_YOUR OBJECTIVE_: Within the entries below, find every line that has the string "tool", then copy it.

_GIVEN DATA_:

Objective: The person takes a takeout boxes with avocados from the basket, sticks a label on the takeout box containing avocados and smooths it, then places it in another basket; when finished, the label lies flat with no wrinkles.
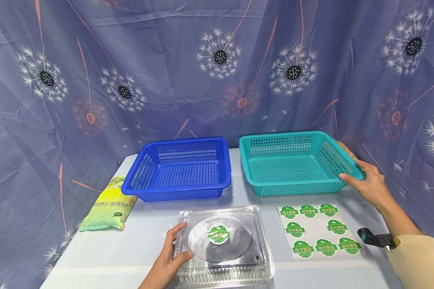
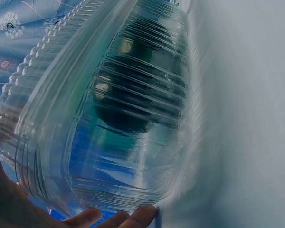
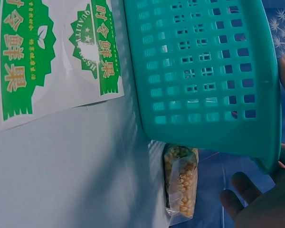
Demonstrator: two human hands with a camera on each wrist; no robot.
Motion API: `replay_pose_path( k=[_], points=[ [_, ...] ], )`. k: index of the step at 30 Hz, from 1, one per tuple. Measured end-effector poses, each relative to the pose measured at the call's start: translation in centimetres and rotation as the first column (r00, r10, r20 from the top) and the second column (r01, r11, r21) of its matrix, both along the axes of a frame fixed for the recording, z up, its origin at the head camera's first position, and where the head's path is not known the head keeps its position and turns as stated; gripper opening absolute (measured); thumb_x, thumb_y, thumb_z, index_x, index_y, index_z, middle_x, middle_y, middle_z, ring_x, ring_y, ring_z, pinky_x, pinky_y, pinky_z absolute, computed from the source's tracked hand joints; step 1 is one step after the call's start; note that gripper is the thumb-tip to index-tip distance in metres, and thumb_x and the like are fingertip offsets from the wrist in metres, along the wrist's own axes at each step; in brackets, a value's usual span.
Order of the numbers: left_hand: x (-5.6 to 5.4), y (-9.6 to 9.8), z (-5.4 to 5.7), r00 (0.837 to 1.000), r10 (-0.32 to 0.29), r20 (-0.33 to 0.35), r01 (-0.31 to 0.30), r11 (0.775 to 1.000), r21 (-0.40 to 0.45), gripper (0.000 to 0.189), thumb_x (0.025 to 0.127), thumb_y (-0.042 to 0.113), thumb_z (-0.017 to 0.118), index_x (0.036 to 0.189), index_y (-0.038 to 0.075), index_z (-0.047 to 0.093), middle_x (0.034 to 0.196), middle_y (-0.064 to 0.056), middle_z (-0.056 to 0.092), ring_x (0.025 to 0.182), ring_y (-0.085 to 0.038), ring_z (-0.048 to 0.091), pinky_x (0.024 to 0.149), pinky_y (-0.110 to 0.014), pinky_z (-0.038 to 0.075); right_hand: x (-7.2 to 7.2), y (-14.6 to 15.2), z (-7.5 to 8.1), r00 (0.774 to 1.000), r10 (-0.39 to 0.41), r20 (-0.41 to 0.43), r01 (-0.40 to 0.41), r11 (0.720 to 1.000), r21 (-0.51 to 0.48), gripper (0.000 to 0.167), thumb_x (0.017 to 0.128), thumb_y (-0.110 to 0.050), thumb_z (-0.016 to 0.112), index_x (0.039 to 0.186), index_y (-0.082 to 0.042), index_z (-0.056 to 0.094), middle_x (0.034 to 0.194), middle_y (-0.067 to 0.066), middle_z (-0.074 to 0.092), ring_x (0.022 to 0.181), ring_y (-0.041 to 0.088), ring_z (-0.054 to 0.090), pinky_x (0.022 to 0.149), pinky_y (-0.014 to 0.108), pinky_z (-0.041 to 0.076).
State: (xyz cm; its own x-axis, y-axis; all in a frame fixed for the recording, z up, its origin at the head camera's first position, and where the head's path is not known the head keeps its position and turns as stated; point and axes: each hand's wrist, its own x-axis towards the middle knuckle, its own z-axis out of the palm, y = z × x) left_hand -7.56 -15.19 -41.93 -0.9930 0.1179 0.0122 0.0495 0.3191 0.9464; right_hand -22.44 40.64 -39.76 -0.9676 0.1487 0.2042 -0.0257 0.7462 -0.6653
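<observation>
A clear plastic clamshell box (image 1: 224, 241) with a ribbed edge stands at the table's front, closed, a round green-and-white sticker (image 1: 218, 234) on its lid. My left hand (image 1: 170, 255) grips its left side, thumb over the lid's edge and fingers along the wall. Dark rounded shapes show through the box wall (image 2: 128, 166) in the left wrist view. At the back right, my right hand (image 1: 370, 184) holds the right front corner of a teal basket (image 1: 296, 188), thumb on the rim. Other fingers (image 3: 247, 187) of that hand hang free of the basket.
A blue basket (image 1: 181, 194) stands back left, beside a yellow-green printed bag (image 1: 110, 204). A sheet of green stickers (image 1: 316, 228) lies right of the box. Behind the teal basket's right side is a clear bag of yellowish kernels (image 3: 183, 183). A patterned curtain (image 1: 166, 80) hangs behind.
</observation>
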Motion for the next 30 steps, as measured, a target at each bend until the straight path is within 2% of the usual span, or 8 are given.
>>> replay_pose_path(
  k=[7,9,14,20,23,27,28,30],
  points=[
    [-0.1,-0.1,-0.1,1.0,-0.015,0.006,0.015,1.0,-0.014,0.063,0.087,0.021,0.061,0.141,0.028,0.03,0.148,-0.021,0.025,0.135,-0.046,0.028,0.097,-0.065,0.032,-0.2,0.2,-0.6,0.999,0.041,0.01,-0.041,0.999,-0.024,0.086,0.092,-0.044,0.054,0.152,-0.005,0.007,0.153,0.033,-0.002,0.131,0.064,-0.013,0.095,0.079,0.004],
    [-0.1,0.0,-0.1,1.0,-0.017,0.007,0.017,1.0,-0.006,0.063,0.087,0.02,0.061,0.141,0.028,0.029,0.147,-0.021,0.027,0.134,-0.044,0.03,0.098,-0.064,0.032,-0.3,0.2,-0.6,0.999,0.044,0.013,-0.043,0.999,-0.016,0.085,0.092,-0.044,0.053,0.151,-0.004,0.007,0.154,0.032,-0.002,0.13,0.065,-0.015,0.095,0.079,0.002],
    [0.0,0.0,0.0,1.0,-0.006,0.006,0.006,1.0,0.012,0.065,0.086,0.016,0.062,0.141,0.028,0.03,0.14,-0.018,0.038,0.124,-0.028,0.044,0.096,-0.045,0.04,-0.5,0.0,-0.8,0.999,0.027,0.025,-0.027,0.999,0.023,0.086,0.092,-0.047,0.051,0.151,-0.003,0.006,0.155,0.028,-0.004,0.127,0.068,-0.013,0.093,0.08,0.003],
    [0.2,0.1,0.0,1.0,0.01,-0.029,-0.008,0.999,0.046,0.066,0.084,0.011,0.063,0.141,0.029,0.033,0.134,-0.015,0.046,0.113,-0.004,0.049,0.09,-0.022,0.042,-0.6,-0.3,-1.0,1.0,0.006,0.002,-0.006,1.0,0.026,0.086,0.092,-0.046,0.052,0.151,-0.002,0.008,0.155,0.028,-0.003,0.129,0.068,-0.008,0.094,0.079,0.006],
    [0.2,0.2,0.0,0.998,0.009,-0.063,-0.006,0.999,0.047,0.066,0.084,0.011,0.062,0.141,0.028,0.034,0.135,-0.015,0.045,0.114,0.001,0.046,0.091,-0.02,0.041,-0.6,-0.4,-1.1,1.0,-0.002,-0.006,0.002,1.0,0.026,0.086,0.091,-0.045,0.053,0.151,-0.002,0.009,0.155,0.029,-0.002,0.129,0.068,-0.006,0.095,0.079,0.007],
    [0.3,0.3,0.2,0.996,-0.008,-0.09,0.012,0.999,0.043,0.066,0.087,0.012,0.061,0.143,0.029,0.031,0.146,-0.014,0.036,0.123,0.011,0.035,0.098,-0.019,0.035,-0.6,-0.3,-1.2,1.0,-0.007,-0.004,0.007,1.0,0.028,0.086,0.091,-0.045,0.053,0.151,-0.002,0.008,0.155,0.029,-0.003,0.129,0.068,-0.006,0.095,0.078,0.008],
    [0.3,0.4,0.3,0.996,-0.016,-0.093,0.02,0.999,0.043,0.066,0.087,0.013,0.06,0.144,0.029,0.03,0.148,-0.014,0.033,0.124,0.013,0.031,0.101,-0.02,0.033,-0.6,-0.3,-1.2,1.0,-0.008,-0.002,0.008,1.0,0.027,0.086,0.091,-0.046,0.053,0.151,-0.002,0.008,0.155,0.029,-0.003,0.13,0.068,-0.005,0.094,0.078,0.009],
    [0.4,0.5,0.4,0.995,-0.036,-0.094,0.04,0.998,0.047,0.066,0.089,0.014,0.059,0.145,0.03,0.028,0.153,-0.013,0.024,0.127,0.018,0.022,0.11,-0.033,0.028,-0.6,-0.3,-1.2,1.0,-0.008,0.0,0.008,1.0,0.026,0.086,0.091,-0.046,0.053,0.151,-0.003,0.008,0.155,0.029,-0.003,0.13,0.068,-0.004,0.094,0.078,0.01]
  ],
)
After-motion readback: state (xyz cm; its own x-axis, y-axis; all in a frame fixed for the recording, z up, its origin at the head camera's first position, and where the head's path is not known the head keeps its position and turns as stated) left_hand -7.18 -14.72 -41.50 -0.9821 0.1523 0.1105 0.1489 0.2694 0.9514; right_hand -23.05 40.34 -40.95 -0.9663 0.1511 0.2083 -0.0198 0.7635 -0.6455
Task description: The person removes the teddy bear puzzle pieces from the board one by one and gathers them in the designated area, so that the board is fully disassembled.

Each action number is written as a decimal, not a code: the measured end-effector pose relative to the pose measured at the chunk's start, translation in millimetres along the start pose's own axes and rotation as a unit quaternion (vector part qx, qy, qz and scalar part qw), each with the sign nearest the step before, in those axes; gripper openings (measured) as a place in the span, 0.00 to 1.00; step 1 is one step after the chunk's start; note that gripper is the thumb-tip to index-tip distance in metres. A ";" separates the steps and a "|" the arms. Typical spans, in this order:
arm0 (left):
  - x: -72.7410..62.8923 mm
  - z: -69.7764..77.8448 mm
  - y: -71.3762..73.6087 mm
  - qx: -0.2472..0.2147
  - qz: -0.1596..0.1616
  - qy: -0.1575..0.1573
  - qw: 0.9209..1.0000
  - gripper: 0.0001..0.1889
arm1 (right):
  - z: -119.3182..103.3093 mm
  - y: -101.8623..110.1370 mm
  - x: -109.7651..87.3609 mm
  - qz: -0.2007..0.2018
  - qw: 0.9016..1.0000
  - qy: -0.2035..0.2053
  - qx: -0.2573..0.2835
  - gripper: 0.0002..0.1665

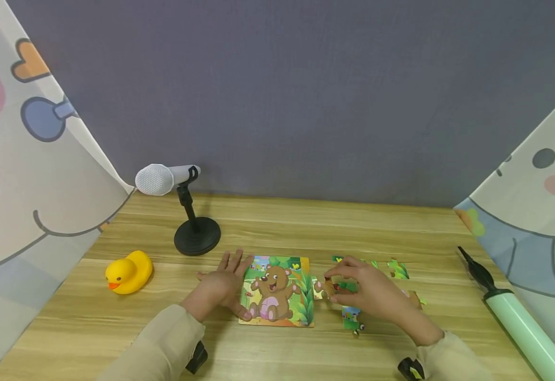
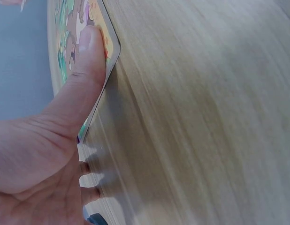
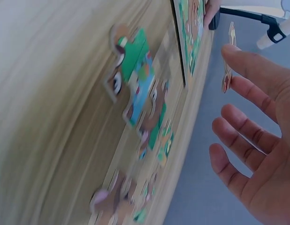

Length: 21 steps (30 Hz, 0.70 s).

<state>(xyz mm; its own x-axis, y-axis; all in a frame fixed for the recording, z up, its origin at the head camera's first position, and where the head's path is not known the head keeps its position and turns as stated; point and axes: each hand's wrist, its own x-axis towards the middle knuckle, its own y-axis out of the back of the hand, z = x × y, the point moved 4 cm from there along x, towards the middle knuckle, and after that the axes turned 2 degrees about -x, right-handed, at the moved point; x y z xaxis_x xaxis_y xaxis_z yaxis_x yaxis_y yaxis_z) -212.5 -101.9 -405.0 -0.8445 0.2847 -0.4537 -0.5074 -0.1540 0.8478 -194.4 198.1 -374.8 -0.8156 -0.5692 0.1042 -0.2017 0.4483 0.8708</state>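
A square picture board [image 1: 274, 296] with a smiling brown bear lies flat on the wooden table. My left hand [image 1: 219, 287] is at its left edge, fingers spread, with the thumb [image 2: 91, 56] resting on a corner of the board. To the right of the board, my right hand [image 1: 370, 288] pinches a small jigsaw piece [image 3: 226, 82] between thumb and index finger, clear above the table. The other fingers of that hand are loosely bent. Several loose jigsaw pieces [image 1: 351, 316] lie under and around the right hand, some of them covered by it in the head view.
A yellow rubber duck [image 1: 130, 272] sits at the left. Behind it, a white microphone [image 1: 160, 179] stands on a black round base [image 1: 197, 236]. A pale green pump [image 1: 525, 328] with a black nozzle lies along the right side. A grey panel [image 1: 296, 106] closes off the back.
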 end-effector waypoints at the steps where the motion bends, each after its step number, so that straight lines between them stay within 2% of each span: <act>1: 0.0 0.0 0.1 0.000 -0.001 0.001 1.000 0.70 | 1.3 1.6 -2.9 0.004 1.000 0.003 0.000 0.24; 6: -1.0 0.7 0.2 -0.002 -0.005 0.005 1.000 0.70 | 7.8 9.5 -17.9 0.024 1.000 0.017 -0.002 0.23; 11: -1.6 1.5 0.8 -0.002 -0.004 0.004 1.000 0.70 | 18.1 16.6 -33.1 0.028 0.999 0.023 -0.001 0.25; 15: -1.5 2.0 1.3 -0.002 -0.005 0.003 1.000 0.70 | 26.9 20.3 -47.0 0.039 0.998 0.050 0.004 0.26; 21: -2.4 2.3 1.7 -0.005 -0.004 0.004 1.000 0.70 | 40.9 23.5 -66.0 0.043 0.998 0.047 0.002 0.26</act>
<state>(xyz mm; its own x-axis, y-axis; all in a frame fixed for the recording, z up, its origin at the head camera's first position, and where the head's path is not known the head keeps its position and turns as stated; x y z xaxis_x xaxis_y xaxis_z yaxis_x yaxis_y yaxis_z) -210.9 -100.7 -401.8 -0.8422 0.2779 -0.4620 -0.5149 -0.1605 0.8421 -167.4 274.4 -380.9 -0.7755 -0.5909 0.2224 -0.1366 0.5010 0.8546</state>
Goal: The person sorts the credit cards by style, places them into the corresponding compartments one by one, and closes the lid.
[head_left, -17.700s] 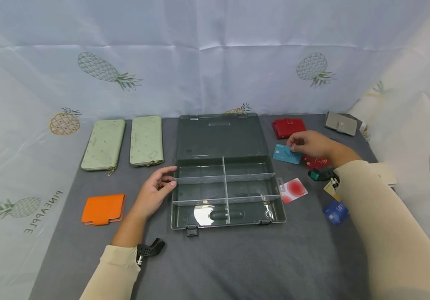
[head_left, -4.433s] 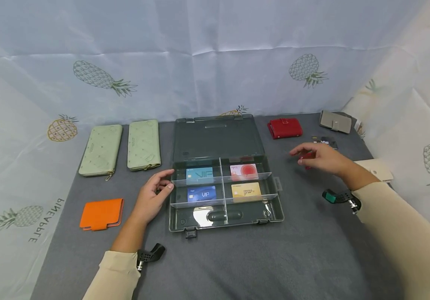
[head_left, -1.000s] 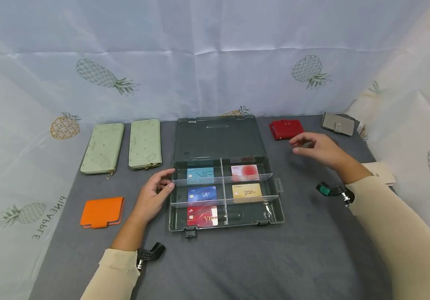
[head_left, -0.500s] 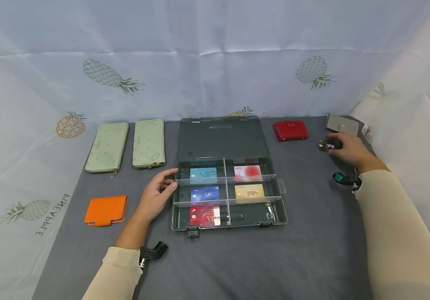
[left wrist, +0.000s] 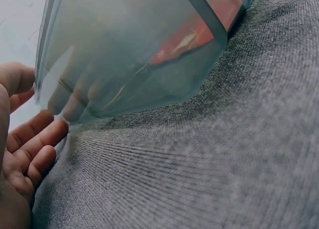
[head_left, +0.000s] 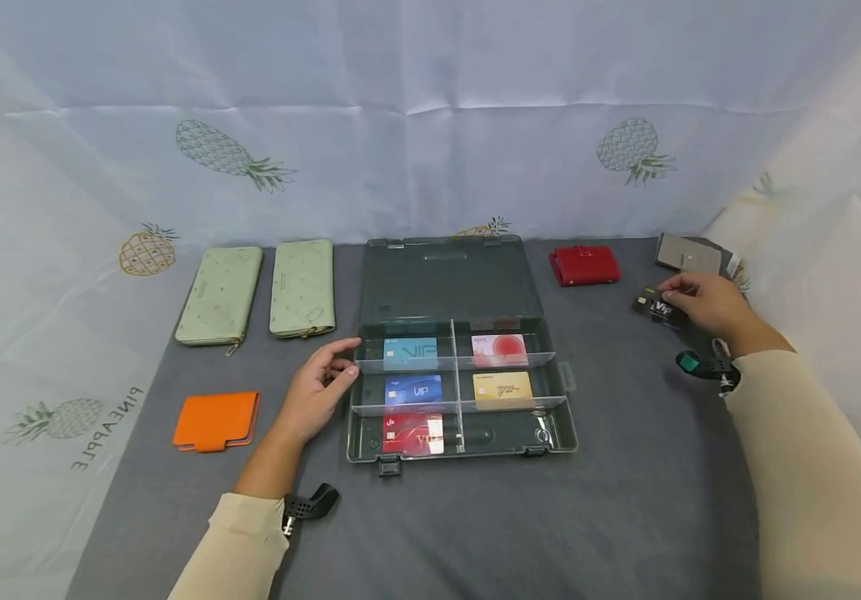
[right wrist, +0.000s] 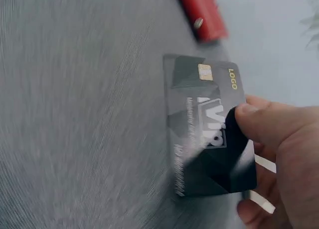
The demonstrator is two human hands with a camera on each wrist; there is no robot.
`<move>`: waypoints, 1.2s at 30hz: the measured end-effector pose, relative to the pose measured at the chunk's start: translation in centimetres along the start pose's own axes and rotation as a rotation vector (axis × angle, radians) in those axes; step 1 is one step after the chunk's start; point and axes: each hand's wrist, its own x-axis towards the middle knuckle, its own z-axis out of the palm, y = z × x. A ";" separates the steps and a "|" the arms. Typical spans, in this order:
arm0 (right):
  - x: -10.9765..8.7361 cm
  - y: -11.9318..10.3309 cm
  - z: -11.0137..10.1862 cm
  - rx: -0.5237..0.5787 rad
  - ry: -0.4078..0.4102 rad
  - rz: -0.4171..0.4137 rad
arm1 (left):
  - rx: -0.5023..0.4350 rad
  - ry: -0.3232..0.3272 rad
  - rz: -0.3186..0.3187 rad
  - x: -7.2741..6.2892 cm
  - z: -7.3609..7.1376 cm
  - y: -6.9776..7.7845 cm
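My right hand [head_left: 718, 310] pinches a black VIP card [right wrist: 204, 124] between thumb and fingers at the table's right side, its printed face toward the right wrist camera. My left hand [head_left: 315, 392] rests its loosely bent fingers against the left wall of a clear grey compartment box [head_left: 468, 457], whose lid [head_left: 448, 283] lies back. Inside, a teal card [head_left: 410, 354] and pink card [head_left: 498, 349] sit in the back row. The middle row has a blue card [head_left: 412, 389] and gold card [head_left: 503, 390]. A red card [head_left: 412, 434] lies in the front left compartment.
Two pale green wallets [head_left: 220, 296] and an orange card holder [head_left: 216, 421] lie left of the box. Back right are a red wallet [head_left: 585, 265] and a grey wallet [head_left: 688, 253]. A printed cloth [head_left: 430, 167] hangs behind the table.
The teal, pink, blue, gold and red cards went from the right side of the table into the box. Lately my right hand reached right and took the black card. My left hand stayed put.
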 end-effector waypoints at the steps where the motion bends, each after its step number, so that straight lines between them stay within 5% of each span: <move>1: -0.2 -0.6 -0.1 0.014 -0.004 -0.004 | -0.001 0.001 0.001 -0.1 0.0 0.0; 10: -2.3 -10.2 0.7 0.211 -0.124 -0.122 | -0.010 0.021 -0.006 -0.5 -0.1 0.0; 15: -5.2 -15.9 3.2 0.304 -0.206 -0.258 | -0.009 0.029 0.004 -0.5 -0.1 0.2; 20: -7.4 -19.3 6.0 0.322 -0.285 -0.432 | -0.008 0.026 0.002 -0.5 -0.1 0.2; 25: -8.8 -21.0 8.5 0.224 -0.295 -0.634 | -0.020 0.020 -0.005 -0.3 -0.1 0.2; 30: -9.8 -21.7 10.9 0.030 -0.191 -0.844 | -0.019 0.013 0.010 0.0 -0.1 0.2; 36: -10.4 -21.6 12.2 -0.108 -0.060 -0.911 | -0.019 0.004 0.003 0.1 0.0 0.3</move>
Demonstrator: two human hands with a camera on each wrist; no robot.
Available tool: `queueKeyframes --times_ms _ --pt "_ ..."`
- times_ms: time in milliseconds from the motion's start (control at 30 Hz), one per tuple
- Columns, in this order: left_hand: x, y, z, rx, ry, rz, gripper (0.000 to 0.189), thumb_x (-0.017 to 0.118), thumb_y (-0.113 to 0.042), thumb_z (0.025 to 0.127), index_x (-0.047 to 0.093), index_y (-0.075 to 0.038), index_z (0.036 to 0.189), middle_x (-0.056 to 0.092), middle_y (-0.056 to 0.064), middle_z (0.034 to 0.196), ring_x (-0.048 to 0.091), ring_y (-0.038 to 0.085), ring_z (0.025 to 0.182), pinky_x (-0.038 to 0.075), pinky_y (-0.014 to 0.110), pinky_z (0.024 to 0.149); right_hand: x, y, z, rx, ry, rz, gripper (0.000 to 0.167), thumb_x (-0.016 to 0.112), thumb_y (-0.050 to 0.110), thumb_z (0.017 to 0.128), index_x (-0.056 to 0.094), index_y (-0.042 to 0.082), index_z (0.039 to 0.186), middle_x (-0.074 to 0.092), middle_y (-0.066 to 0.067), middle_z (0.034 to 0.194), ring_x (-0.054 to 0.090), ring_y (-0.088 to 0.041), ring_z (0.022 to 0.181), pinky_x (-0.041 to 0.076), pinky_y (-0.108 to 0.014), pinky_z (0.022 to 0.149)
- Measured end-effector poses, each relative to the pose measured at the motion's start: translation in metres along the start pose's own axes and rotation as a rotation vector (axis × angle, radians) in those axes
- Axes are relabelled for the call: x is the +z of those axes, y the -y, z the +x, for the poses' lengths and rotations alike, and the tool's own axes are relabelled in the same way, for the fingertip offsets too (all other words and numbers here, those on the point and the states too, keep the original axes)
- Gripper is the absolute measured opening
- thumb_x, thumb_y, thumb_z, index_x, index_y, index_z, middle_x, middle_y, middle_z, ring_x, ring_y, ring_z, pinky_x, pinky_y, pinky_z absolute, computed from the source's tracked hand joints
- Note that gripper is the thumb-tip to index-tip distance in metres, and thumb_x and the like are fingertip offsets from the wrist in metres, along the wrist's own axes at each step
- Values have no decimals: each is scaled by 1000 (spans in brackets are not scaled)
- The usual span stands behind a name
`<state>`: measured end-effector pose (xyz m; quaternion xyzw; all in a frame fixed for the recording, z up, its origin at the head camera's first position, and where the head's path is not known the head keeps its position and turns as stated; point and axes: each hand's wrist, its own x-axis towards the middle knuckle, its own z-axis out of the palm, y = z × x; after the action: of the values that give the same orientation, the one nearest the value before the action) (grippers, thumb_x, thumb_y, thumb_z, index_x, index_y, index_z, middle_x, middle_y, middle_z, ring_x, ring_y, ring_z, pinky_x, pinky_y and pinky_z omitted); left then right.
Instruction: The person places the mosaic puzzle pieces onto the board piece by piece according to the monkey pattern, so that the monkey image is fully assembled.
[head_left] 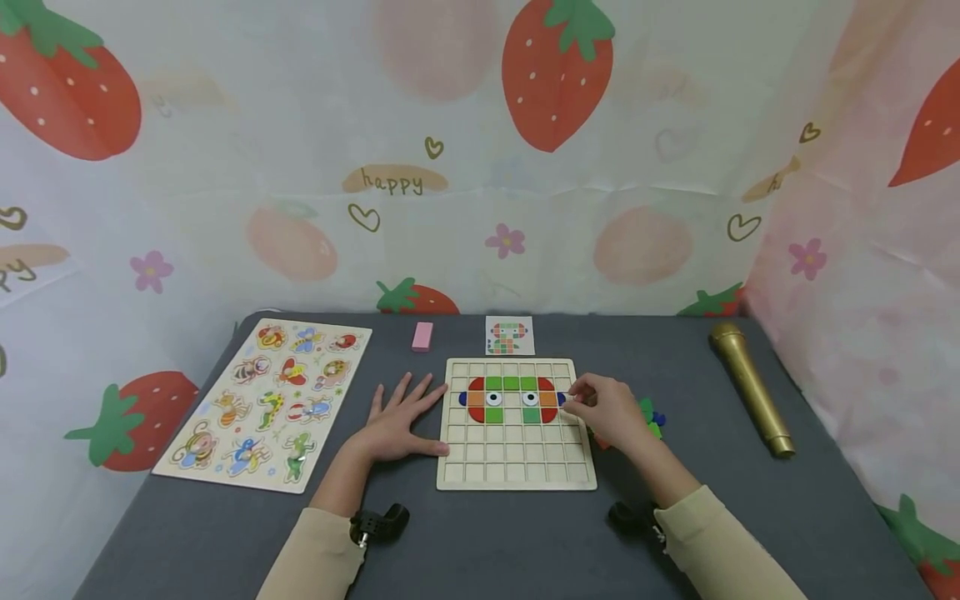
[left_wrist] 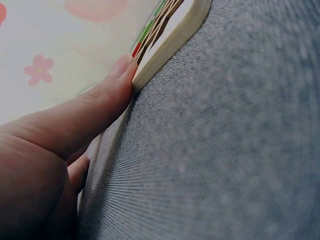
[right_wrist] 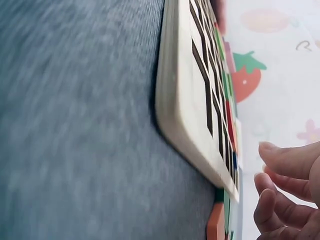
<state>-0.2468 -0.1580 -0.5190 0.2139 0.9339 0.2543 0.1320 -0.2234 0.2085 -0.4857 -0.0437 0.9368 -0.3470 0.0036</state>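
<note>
A pale wooden grid board (head_left: 517, 476) lies flat, with red, green, orange and blue pieces and two eye pieces (head_left: 492, 399) set in its upper rows. My left hand (head_left: 395, 425) is spread on the cloth at the board's left side. Its thumb (left_wrist: 112, 87) touches the board's edge in the left wrist view. Over the right edge hovers my right hand (head_left: 609, 410), fingertips beside a blue piece (head_left: 561, 399). In the right wrist view its thumb (right_wrist: 287, 159) and bent fingers stand slightly apart, with no piece showing between them.
Loose green and blue pieces (head_left: 649, 416) lie right of the board, partly behind the right hand. A pattern card (head_left: 510, 336) and pink block (head_left: 422, 337) are beyond it. An insect picture board (head_left: 262, 408) lies left; a gold microphone (head_left: 752, 390) lies right.
</note>
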Motion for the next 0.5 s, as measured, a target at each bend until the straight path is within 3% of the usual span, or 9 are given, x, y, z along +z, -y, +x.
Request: queueKeyframes --times_ms 300,500 --pt "-1 0 -1 3 0 -10 105 78 -65 76 27 -30 162 12 4 171 -7 36 157 -15 67 118 -13 -13 -7 27 -10 -17 19 77 22 91 70 8 102 66 -3 87 62 -18 78 46 -29 60" --pt "-2 -1 -2 -1 0 -11 105 78 -65 76 27 -30 162 12 5 171 -7 37 157 -15 67 118 -22 -22 -11 28 4 -35 21 76 20 92 72 6 107 71 -7 96 64 -19 83 52 -34 66"
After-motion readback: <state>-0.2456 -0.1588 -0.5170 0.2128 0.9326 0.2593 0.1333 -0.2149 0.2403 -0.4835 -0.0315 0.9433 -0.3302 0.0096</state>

_OUTPUT OF THE EXERCISE_:
Available tool: `queueKeyframes --times_ms _ --pt "_ ..."`
- Axes are relabelled for the call: x is the +z of those axes, y the -y, z the +x, for the poses' lengths and rotations alike, and the tool's own axes are relabelled in the same way, for the fingertip offsets too (all other words and numbers here, those on the point and the states too, keep the original axes)

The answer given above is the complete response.